▶ Task requirements:
Filter the listing below, copying every line in which the word "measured" appears.
━━━━━━
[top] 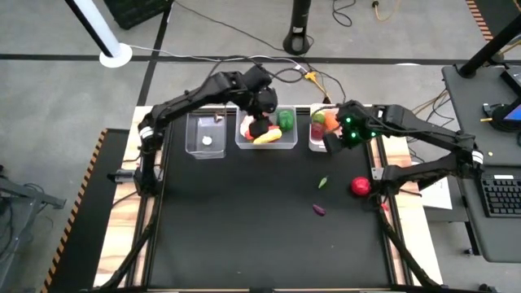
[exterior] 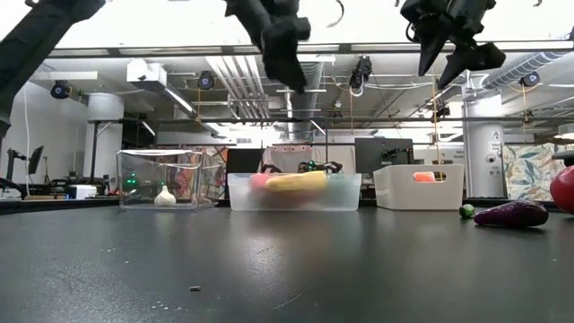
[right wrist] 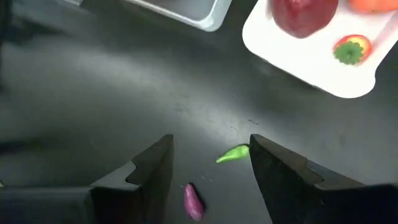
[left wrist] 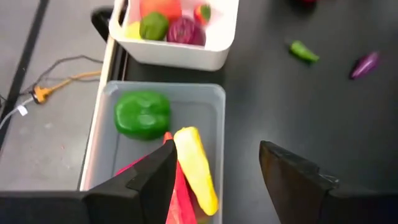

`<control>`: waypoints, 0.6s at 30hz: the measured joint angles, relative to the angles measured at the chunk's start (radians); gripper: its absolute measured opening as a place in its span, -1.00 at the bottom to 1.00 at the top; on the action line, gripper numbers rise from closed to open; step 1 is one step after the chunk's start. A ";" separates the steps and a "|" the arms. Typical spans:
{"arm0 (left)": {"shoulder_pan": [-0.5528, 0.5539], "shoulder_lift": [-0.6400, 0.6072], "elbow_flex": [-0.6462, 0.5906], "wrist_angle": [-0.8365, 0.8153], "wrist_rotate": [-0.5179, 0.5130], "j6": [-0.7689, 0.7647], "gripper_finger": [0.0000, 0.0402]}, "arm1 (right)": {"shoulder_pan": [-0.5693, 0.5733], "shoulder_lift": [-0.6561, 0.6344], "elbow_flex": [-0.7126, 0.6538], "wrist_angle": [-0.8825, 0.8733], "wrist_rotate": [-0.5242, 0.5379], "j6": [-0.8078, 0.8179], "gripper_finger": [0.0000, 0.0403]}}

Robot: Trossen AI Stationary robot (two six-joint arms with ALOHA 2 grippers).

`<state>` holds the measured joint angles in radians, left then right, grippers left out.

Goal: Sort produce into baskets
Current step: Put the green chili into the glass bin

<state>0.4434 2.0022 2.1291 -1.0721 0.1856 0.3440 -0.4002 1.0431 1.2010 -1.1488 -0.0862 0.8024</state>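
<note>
Baskets stand in a row along the far edge of the black worktop [top: 244,212]. The narrow clear bin [top: 206,135] sits nearest the far left corner and holds one white garlic bulb [exterior: 165,196]. The wider clear bin [top: 266,136] is in the middle, with a green pepper [left wrist: 142,114], a yellow squash [left wrist: 196,168] and a red pepper [left wrist: 179,198] lying in it, the squash touching the red pepper. The opaque white bin [exterior: 419,187] stands toward the far right corner; in it are a purple-red onion [left wrist: 188,30], a small green fruit [left wrist: 153,25], an orange piece [left wrist: 160,7] and a strawberry [right wrist: 352,49].

The left gripper [left wrist: 214,177] hangs above the wider clear bin, fingers spread apart and empty. The right gripper [right wrist: 210,168] hovers over the worktop just in front of the white bin, also spread wide and holding nothing.

Loose on the worktop near its right edge lie a small green chili [top: 323,183], a purple eggplant [top: 319,210] closer to the front, and a red apple [top: 361,186] beside the right edge. All three are apart from one another and from both grippers.
</note>
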 joint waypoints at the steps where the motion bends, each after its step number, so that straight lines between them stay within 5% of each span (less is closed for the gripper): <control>1: -0.004 -0.019 -0.003 0.000 0.000 -0.011 0.04 | 0.013 0.000 -0.007 0.000 0.008 0.002 0.02; 11: -0.104 -0.167 -0.012 0.001 -0.006 -0.134 -0.01 | 0.095 0.000 -0.142 0.005 0.020 0.092 0.31; 18: -0.204 -0.213 -0.013 0.004 -0.037 -0.183 -0.02 | 0.154 0.004 -0.264 0.117 0.022 0.181 0.35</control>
<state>0.2390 1.7888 2.1160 -1.0683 0.1485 0.1605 -0.2463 1.0473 0.9366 -1.0317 -0.0639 0.9839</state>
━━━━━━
▶ Answer box:
`<control>`: waypoints, 0.6s at 30hz: the measured joint angles, relative to the angles measured at the chunk's start (radians); gripper: its absolute measured opening as a place in its span, -1.00 at the bottom to 1.00 at the top; on the action line, gripper numbers rise from closed to open; step 1 is one step after the chunk's start. A ";" separates the steps and a "|" the arms. Typical spans:
`<state>` holds the measured joint angles in radians, left then right, grippers left out.

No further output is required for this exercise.